Girls Skills Centre
BMM identified a need in the Behlalppa area in 2000, when it came to their attention that the dalit (untouchable) children of the area were not receiving an adequate education from very poorly run government schools. The area consists of mostly subsistence farmers who live a hand-to-mouth existence. These people are particularly vulnerable to the vagaries of climate as they do not have resources that can carry them over from one failed crop to the next. Swami Agnivesh travelled to the area frequently to talk to the village heads and encourage them to see education of all the children as a paramount need in their circumstances. Swamiji and the BMM workers were particularly concerned for the area as Delhi is expanding rapidly to the South and people from these developing areas can easily be pulled into a bonded labour situation. Furthermore, this area is perilously close to the stone quarry mining areas that are one of the largest bonded labour employers in India. Swamiji was also particularly concerned about the position of the young girls of the village and believed that it was essential that some kind of skills training be offered to them. A piece of land was donated to BMM and it remained for funds to be found to build a schoolroom.
In August of 2001 BMM was visited by Mukti, Spain. Having been sensitised to the situation in India, we received from them the sum of EUR 6371 (Indian Rs.283,235) to be used for the construction of a schoolroom at Bahlappa. (Please see accounts schedule for receipts and expenditure).
Construction of the building was completed by May 2002. It was not possible to immediately activate it as a school because this is the harvest season for farmers and all the children of the area join their parents in the work of bringing in the harvest. In the interim two persons were appointed to the school:
Mr Mahavir to develop the school and visit families in the area and work on recruitment of pupils (both boys and girls). This is a sensitive task as parents have to be constantly reminded of the value of releasing their children (particularly the girls), from daily labour into education).

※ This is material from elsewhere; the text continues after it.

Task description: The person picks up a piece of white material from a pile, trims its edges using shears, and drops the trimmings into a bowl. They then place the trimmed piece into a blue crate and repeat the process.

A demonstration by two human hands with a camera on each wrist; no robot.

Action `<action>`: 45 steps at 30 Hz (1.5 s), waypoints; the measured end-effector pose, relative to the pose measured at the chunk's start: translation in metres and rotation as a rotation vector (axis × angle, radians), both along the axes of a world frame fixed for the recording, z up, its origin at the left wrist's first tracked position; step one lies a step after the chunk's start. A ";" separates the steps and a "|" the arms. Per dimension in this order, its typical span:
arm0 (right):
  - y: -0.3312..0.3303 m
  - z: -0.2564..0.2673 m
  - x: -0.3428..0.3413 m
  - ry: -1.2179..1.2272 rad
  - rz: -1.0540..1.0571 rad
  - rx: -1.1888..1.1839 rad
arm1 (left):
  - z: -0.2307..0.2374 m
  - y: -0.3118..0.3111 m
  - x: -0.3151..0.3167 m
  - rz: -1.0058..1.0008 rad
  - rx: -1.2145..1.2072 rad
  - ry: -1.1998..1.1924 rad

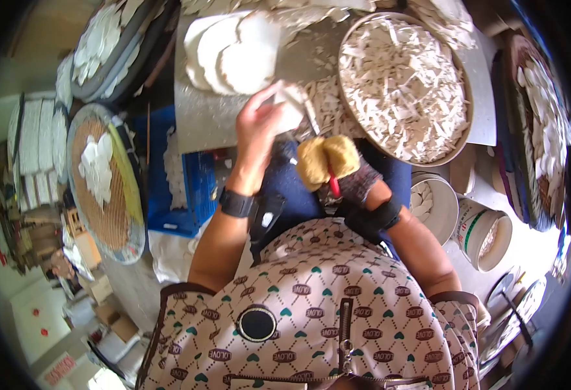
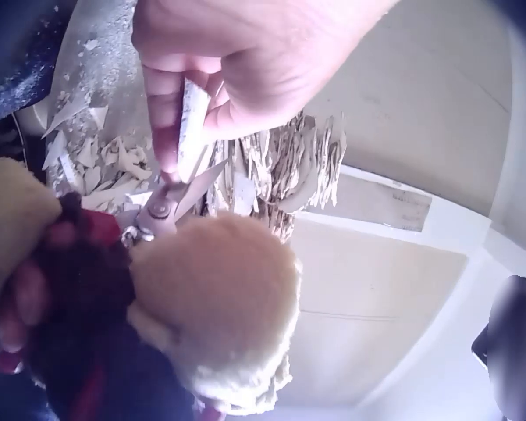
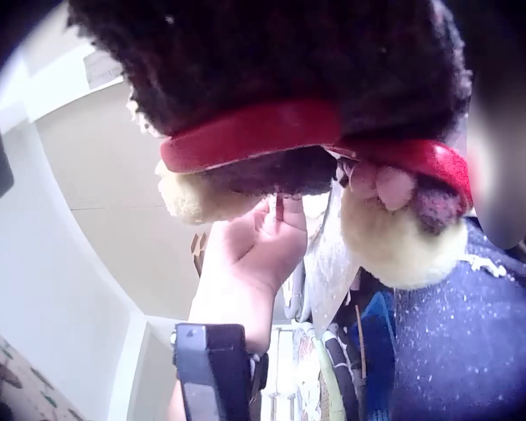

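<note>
My bare left hand (image 1: 256, 133) pinches a thin white piece (image 1: 290, 110) over the metal table's front edge. In the left wrist view, its fingers and thumb grip the piece along one side. My right hand (image 1: 365, 179), in a dark knitted glove, holds red-handled scissors (image 2: 160, 209). Thick yellow foam padding (image 1: 328, 158) surrounds the handles. The parted blades meet the lower end of the white piece in the left wrist view. From the right wrist view, the red handles (image 3: 254, 132) curve round the gloved fingers; the blades are hidden there.
Rounded white sheets (image 1: 243, 62) lie stacked at the table's left. A large round tray (image 1: 465, 110) full of white offcuts stands on the right, with loose scraps (image 1: 328, 97) beside it. Buckets (image 1: 483, 237) stand low right, and a blue crate (image 1: 168, 221) left.
</note>
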State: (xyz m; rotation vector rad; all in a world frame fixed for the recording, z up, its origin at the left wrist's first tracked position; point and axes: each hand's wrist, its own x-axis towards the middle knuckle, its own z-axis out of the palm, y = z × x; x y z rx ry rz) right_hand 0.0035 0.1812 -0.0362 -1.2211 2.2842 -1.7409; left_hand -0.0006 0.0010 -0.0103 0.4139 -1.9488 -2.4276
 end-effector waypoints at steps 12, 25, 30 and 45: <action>-0.002 -0.014 0.006 -0.224 0.144 0.037 | 0.003 -0.011 -0.005 -0.078 0.010 -0.046; 0.011 0.001 -0.002 -0.138 0.082 0.029 | 0.006 -0.001 0.003 -0.085 -0.050 -0.116; 0.016 0.003 0.001 -0.495 0.179 -0.052 | 0.006 -0.014 0.000 -0.175 -0.152 -0.129; 0.019 -0.029 0.020 -0.397 -0.042 0.073 | 0.012 -0.042 0.017 -0.068 -0.094 -0.147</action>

Mr V. Kumar to oversee the maintenance of the building and grounds and to act as a Watchman.
As the students were preparing to join the school an unfortunate incident took place in the village. Two young girls in a neighbouring village were kidnapped and this set up a scare throughout the area. The result was that parents kept their children at home and once again BMM had to visit the area to allay fears.
The initial response for the primary education was promising but attendance dropped rapidly once the government run schools re-opened after vacation. BMM again visited the area and spoke to parents to find out what the problem was. The picture that began to emerge was that while parents could plainly see that the standard of education being offered in the BMM school was better than that being offered in the government schools (which suffer from overcrowding and massive teacher absenteeism), they were confident that the government school would always be there and at least accessible to their children whenever they could spare them from work. The BMM school was a new phenomenon and had not yet gained their confidence.
A teacher for the sewing school, Mrs. Mithilesh Kumari, was appointed and a decision was taken to focus attention on the girls skills training and the sewing skills class was set up and 30 girls between the ages of 14 to 18 recruited. Machines and materials were purchased and a teacher employed. This has now been running successfully for the past six months. Girls attend from 9 a.m.in the morning to 1 p.m. six days a week. The current course will be completed in December, 2002.
While the primary education offered has not taken off in the area BMM workers have seen similar situations in other villages and are confident that as confidence in the continued presence of BMM grows they will, in time, be able to once again activate it.
In the interim the girls skills training programme is clearly a great success and during the visit of Swami Ambikananda (co-founder of Mukti, U.K.) when she interviewed the girls attending they expressed their satisfaction with the school and how it had changed their hopes for their own future. All of them said they wanted to go onto further training.